If you want to prep way ahead for a party—and I always do—they freeze beautifully! Once they are completely cool and glazed, slice them up, wrap each square tightly in plastic wrap, and pop them into a freezer-safe bag. They are perfect straight from the freezer snack!
Serving Suggestions for Your Fruity Brownie Twist
These strawberry brownies are almost too pretty to eat, but why wait? They are fantastic on their own, especially for those quick spring baking ideas! But if you want to dress them up for a real dessert moment, you have choices.
My favorite way to serve them, especially on a warm evening, is slightly warmed up with a scoop of really good vanilla bean ice cream. The hot/cold contrast is just *chef’s kiss*! A dollop of fresh whipped cream works wonders too. If you’re enjoying these as an afternoon treat, they pair perfectly with a strong cup of coffee—you should really try my sour cream coffee cake recipe sometime if you love that combo!
If you want to see how others are enjoying their chocolate-berry bakes, check out this link for more irresistible strawberry brownies ideas!

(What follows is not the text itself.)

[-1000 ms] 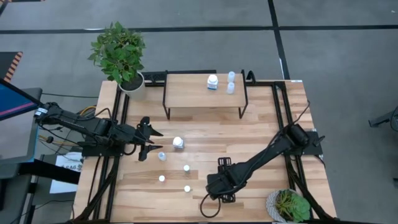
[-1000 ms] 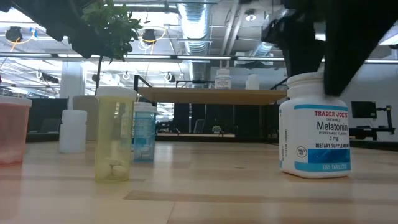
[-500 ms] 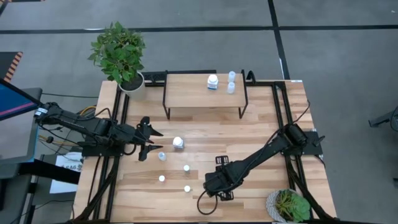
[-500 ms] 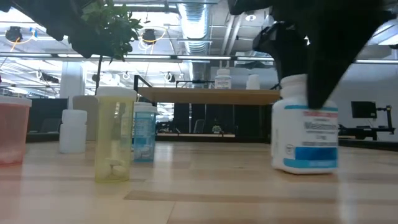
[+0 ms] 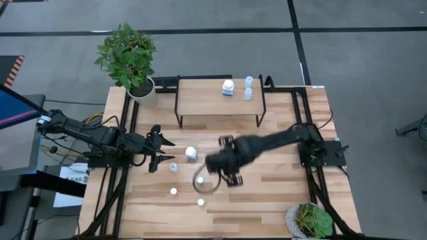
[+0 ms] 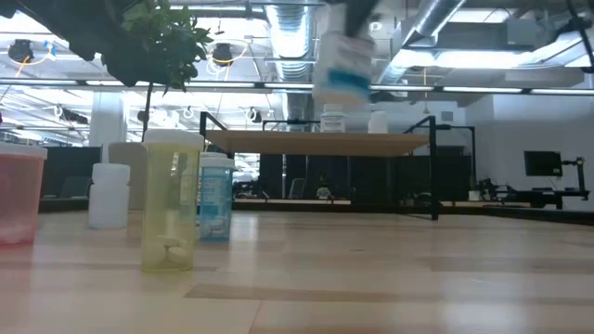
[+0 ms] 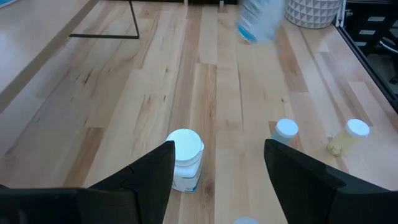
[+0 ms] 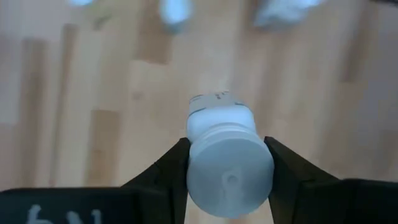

Frequently Asked Questions About Strawberry Brownies
I get so many questions about these strawberry brownies, which just tells me you all love a good chocolate strawberry fusion bake as much as I do! Here are the answers to the most common things folks ask me when they plan to bake these chewy strawberry bars.
Why are my strawberry brownies soggy instead of fudgy?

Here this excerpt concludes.